Education was also important to her.  She went to elementary school and was one of the smartest woman I knew. She would go to downtown Chicago, to the most expensive store, look at a dress, come home and sew an exact copy.  She never liked anything cheap.

Everybody in the family, and I do mean everybody, has a afghan she made. Whenever someone mentioned that a baby was expected, we had to take her to the yarn store so she could make the afghan before the baby was born.

She lived 97 years, over twenty years after being diagnosed with inoperable cancer. She refused to believe she had cancer and never let it stop her from doing anything.

Even though we loved her, we still discuss how she was an enigma to us, a mysterious beautiful woman with a past, that none of us knew or would ever know.


  1. I'm here from Peeling an Orange with A Screwdriver...I'm so happy to find your blog. I loved hearing about your mom and seeing the pictures. (She was pretty cute with her Coors in her hand.) I also loved that she cheated during Keno but no one argued the fact.

    You have a beautiful family and blog.

  2. What a beautiful woman she was. Christella, I am always amazed at your family memories. You had led a charmed life, I am sure. Secrets she had that you will never mysterious (and exciting). I love your stories.

  3. It is SO nice to meet you!

    I stumbled over here from a comment you left on another blog and am glad I did. This was wonderful and it was wonderful to meet your mom this way as well.

    Maven from A Fabulously Good Life

  4. You look so much like your Mom in that first picture. You both have such soulful, slightly sad eyes. Are you as mysterious as she was? Somehow I sense there is something going on beneath the surface that no one knows about.

  5. Kass, You're right. There is a lot more under the surface that is never revealed.

  6. I enjoy reading your post, the way you describe your mom is full of love, pride and admiration. She was indeed a strong woman that managed to raise or her children during hard times.
    What a beautiful way to honor her on her birthday.

    Glad I found your blog. Will keep coming back.


  7. This is wonderful. What an intriguing woman. The things you have lived through and the people you have known make for some amazing stories.

    Another great post. I enjoyed it so much. (you really should write a book.)

  8. Christella,

    This was a beautiful salute to your mom. She was an amazing woman, and I could see her strength in this post.

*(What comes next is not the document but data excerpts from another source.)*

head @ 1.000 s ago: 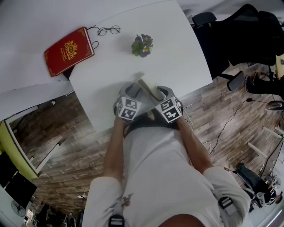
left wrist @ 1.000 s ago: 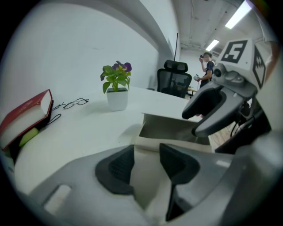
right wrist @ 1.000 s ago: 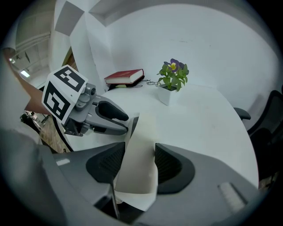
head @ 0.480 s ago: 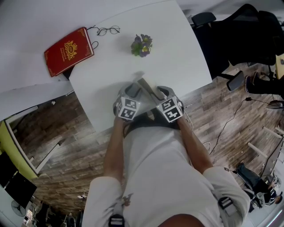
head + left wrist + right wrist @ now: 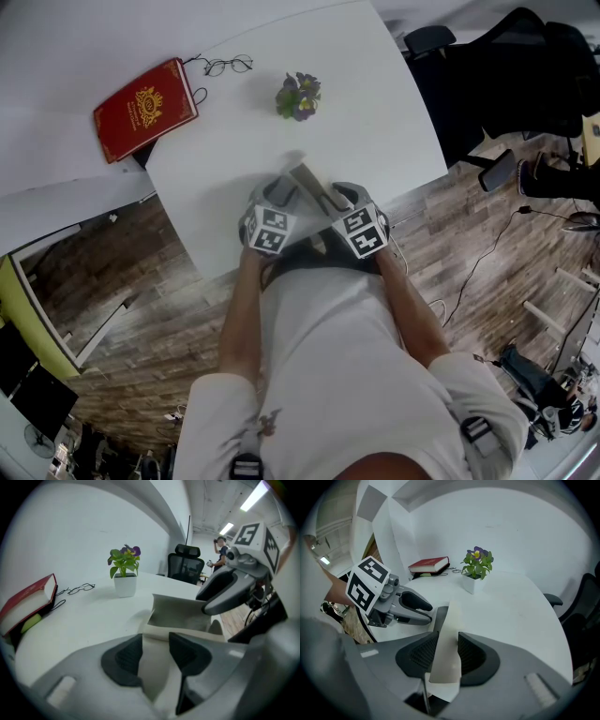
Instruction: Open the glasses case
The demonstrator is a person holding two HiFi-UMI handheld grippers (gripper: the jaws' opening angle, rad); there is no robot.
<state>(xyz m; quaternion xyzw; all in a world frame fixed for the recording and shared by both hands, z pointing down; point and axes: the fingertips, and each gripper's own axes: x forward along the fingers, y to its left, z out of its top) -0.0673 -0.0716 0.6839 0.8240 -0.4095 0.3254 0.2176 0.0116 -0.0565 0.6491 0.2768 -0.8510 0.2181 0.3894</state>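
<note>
A beige glasses case is held over the white table's near edge, between both grippers. My left gripper is shut on the case's lower part, and the opened lid stands up beyond the pads. My right gripper has its jaws on a thin beige flap of the case. Those jaws have just been closing, and both pads now touch the flap. In the head view the left gripper and right gripper sit side by side.
A small potted plant stands mid-table. A red book and a pair of eyeglasses lie at the far left. Black office chairs stand right of the table on a wood floor.
</note>
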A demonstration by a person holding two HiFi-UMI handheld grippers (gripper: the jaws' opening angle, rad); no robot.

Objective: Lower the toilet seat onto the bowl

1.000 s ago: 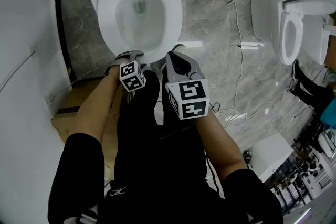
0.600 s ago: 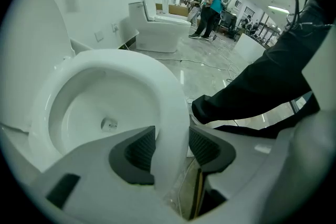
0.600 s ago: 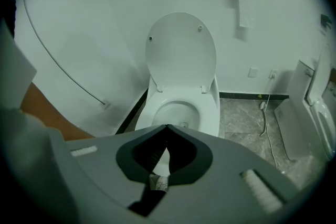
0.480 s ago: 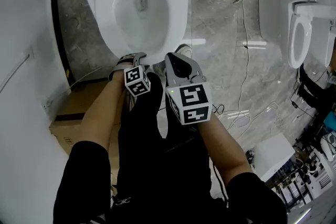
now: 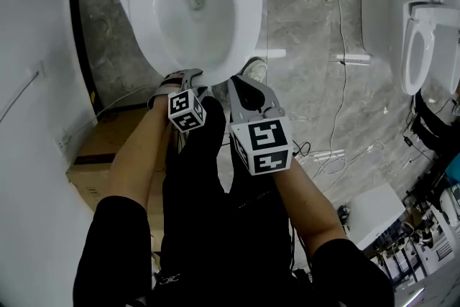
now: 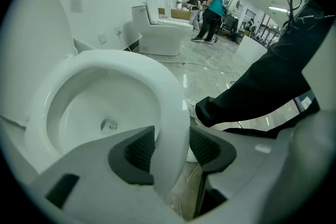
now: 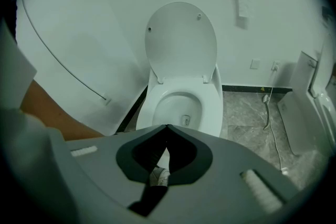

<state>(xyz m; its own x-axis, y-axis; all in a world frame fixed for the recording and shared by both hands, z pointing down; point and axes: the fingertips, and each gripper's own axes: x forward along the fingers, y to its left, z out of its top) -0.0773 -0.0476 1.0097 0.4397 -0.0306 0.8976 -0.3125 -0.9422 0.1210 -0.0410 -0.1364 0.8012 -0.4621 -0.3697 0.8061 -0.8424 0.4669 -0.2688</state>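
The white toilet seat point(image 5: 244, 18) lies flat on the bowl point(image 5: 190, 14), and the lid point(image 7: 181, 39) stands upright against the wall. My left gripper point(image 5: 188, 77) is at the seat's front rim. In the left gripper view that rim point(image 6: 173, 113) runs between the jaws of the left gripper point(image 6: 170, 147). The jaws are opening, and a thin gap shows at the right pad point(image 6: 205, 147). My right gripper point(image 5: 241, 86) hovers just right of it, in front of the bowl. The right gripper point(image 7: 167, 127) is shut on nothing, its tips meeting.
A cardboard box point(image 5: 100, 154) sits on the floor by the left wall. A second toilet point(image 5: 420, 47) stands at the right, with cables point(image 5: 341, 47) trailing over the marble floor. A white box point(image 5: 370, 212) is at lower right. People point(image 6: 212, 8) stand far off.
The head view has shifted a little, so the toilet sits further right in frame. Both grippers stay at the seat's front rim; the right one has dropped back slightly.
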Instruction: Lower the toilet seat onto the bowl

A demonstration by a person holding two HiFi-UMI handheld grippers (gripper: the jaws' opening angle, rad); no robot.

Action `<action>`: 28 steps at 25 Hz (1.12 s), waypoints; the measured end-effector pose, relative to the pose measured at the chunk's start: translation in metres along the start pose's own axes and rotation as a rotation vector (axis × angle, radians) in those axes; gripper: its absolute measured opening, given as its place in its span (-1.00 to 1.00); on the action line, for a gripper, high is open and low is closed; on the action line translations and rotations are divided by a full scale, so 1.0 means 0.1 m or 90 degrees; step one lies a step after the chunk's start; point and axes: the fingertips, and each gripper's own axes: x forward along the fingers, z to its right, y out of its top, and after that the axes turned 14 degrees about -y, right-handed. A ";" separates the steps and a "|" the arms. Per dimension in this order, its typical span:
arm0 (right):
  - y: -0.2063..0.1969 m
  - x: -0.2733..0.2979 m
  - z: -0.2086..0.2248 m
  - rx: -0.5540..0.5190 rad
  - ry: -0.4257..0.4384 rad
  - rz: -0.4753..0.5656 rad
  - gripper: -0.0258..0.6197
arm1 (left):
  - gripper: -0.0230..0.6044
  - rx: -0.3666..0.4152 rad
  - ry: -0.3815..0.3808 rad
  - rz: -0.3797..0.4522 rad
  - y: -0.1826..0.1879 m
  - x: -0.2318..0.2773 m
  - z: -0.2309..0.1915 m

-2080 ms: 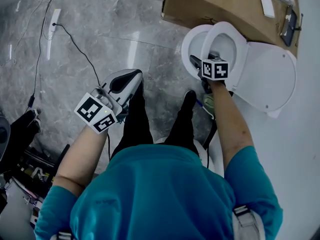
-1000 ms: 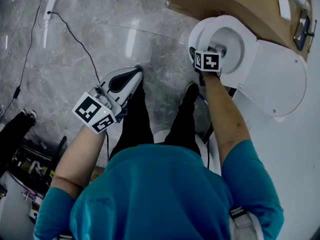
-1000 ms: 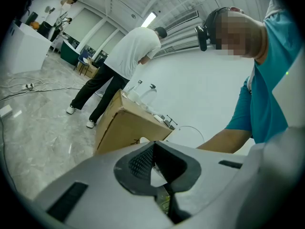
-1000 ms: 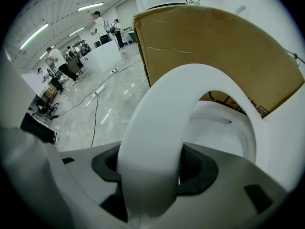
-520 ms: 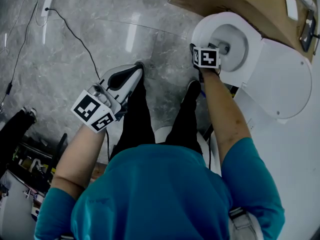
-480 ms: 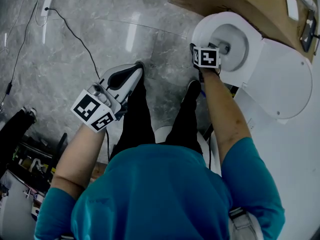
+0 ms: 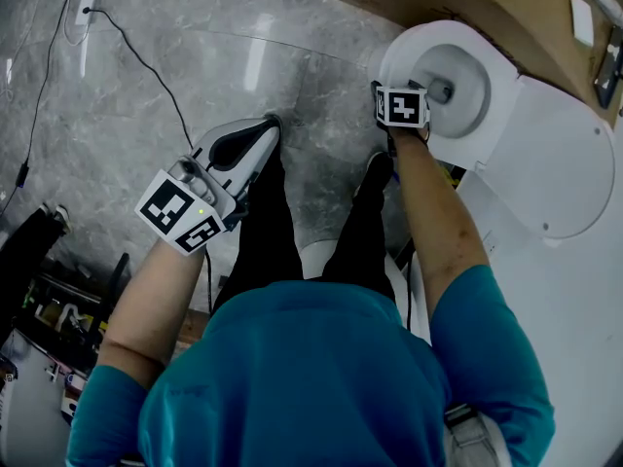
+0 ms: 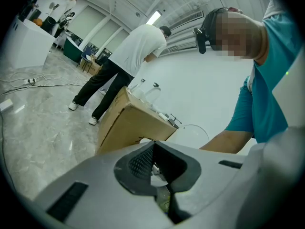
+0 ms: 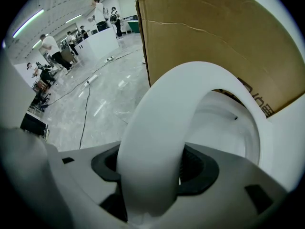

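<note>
Left gripper (image 7: 265, 132), jaws pressed together on nothing, hangs above the marble floor (image 7: 146, 66) beside the person's leg. Right gripper (image 9: 150, 175) pinches the front edge of the toilet seat (image 9: 162, 123), which lies low over the bowl (image 9: 226, 132), seemingly down or nearly so, though contact at the rim is hard to confirm. The lid (image 7: 565, 163) stands open behind. Likely left: settle the seat, release.
</note>
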 end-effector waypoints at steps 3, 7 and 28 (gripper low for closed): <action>-0.02 0.05 -0.02 -0.004 -0.004 -0.009 -0.04 | -0.91 -0.003 0.002 0.001 0.00 -0.02 -0.04; -0.03 0.12 -0.04 -0.009 -0.007 -0.019 -0.03 | -0.91 -0.008 0.006 0.004 0.00 -0.04 -0.10; -0.11 0.48 -0.16 -0.039 -0.011 -0.048 0.00 | -0.91 -0.028 -0.003 -0.009 -0.14 0.00 -0.23</action>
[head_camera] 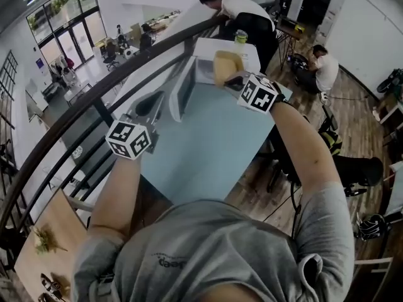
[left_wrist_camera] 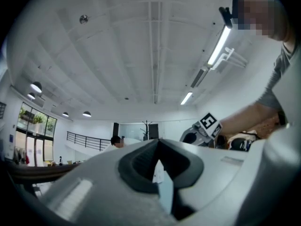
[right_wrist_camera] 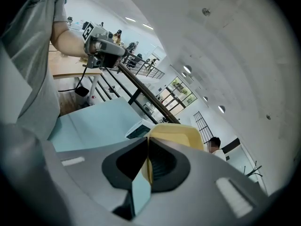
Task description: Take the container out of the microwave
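Observation:
My right gripper [head_camera: 234, 80] is shut on the rim of a yellow container [head_camera: 227, 67] and holds it in the air in front of the white microwave [head_camera: 208, 58]. The microwave's door [head_camera: 184, 93] hangs open to the left. In the right gripper view the yellow container [right_wrist_camera: 181, 134] fills the space just past the jaws [right_wrist_camera: 149, 147], and the microwave [right_wrist_camera: 138, 130] lies below on the light blue table [right_wrist_camera: 94, 121]. My left gripper [head_camera: 146, 104] hovers by the open door, shut with nothing in it. Its own view [left_wrist_camera: 157, 147] looks up at the ceiling.
A dark handrail [head_camera: 94, 99] runs along the table's left side, with a drop to the floor below. A green cup [head_camera: 240, 36] stands behind the microwave. One person [head_camera: 242, 11] leans over the far end and another [head_camera: 324, 65] sits at right. Bare table [head_camera: 208, 150] lies near me.

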`<state>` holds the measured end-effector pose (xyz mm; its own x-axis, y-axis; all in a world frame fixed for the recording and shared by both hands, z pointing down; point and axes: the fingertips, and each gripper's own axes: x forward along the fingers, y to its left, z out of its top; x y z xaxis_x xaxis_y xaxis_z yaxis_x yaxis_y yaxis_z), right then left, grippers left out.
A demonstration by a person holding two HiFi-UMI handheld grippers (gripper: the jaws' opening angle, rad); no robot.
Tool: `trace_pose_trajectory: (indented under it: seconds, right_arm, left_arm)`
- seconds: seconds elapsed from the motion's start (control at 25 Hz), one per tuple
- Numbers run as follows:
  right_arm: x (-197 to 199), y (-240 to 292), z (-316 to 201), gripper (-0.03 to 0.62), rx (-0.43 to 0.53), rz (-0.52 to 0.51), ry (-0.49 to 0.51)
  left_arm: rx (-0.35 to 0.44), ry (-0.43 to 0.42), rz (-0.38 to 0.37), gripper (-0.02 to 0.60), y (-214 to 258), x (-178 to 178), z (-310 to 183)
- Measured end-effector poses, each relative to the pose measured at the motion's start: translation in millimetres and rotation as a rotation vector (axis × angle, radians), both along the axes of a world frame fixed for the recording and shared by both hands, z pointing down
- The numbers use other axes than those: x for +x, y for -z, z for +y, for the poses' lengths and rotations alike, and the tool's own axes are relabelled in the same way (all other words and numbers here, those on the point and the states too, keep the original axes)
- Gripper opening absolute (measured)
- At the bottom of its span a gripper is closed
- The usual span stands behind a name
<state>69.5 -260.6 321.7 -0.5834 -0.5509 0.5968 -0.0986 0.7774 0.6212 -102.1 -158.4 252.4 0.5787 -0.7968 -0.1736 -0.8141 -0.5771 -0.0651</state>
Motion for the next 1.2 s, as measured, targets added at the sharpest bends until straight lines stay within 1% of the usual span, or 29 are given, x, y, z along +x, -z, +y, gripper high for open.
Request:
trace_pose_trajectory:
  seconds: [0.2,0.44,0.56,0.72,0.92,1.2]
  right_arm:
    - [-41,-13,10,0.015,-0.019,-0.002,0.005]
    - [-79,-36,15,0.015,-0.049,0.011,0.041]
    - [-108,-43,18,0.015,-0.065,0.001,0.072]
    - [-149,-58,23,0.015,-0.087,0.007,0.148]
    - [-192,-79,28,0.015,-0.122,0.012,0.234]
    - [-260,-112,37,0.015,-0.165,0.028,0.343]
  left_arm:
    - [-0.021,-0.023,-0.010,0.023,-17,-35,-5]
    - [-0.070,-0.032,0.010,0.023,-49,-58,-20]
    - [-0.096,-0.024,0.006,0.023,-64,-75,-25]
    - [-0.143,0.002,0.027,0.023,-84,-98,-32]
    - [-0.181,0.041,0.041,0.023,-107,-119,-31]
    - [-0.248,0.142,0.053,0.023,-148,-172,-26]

    I did get tearful as I read this because it made me think about my mother. She was born in 1952. Also a single mother of six, with struggles and hopes very similar to those of your mother. I hope I can do my mother justice when I write about her, and I would be fortunate to have her read it as well.

    All the best,

  9. Your mom's work life and her strong and mysterious manner are so similar to both my mother and grand mother (still going strong at 97 today). Your mom was so, so beautifully classy and yes you look very much like her. Thank you for sharing.

    Deborah Bell

  10. Chris:
    I met your mother , sisters, & nephew before i knew you, I remember your mother, and what a sweet person was she, & I guess what she did for her family has rub down happiness, good health & wealth for your family. we had hard times back then, but it paid out later.
    Love you guys very much

  11. Young enough to wish you were my grandmother...I love reading your blog.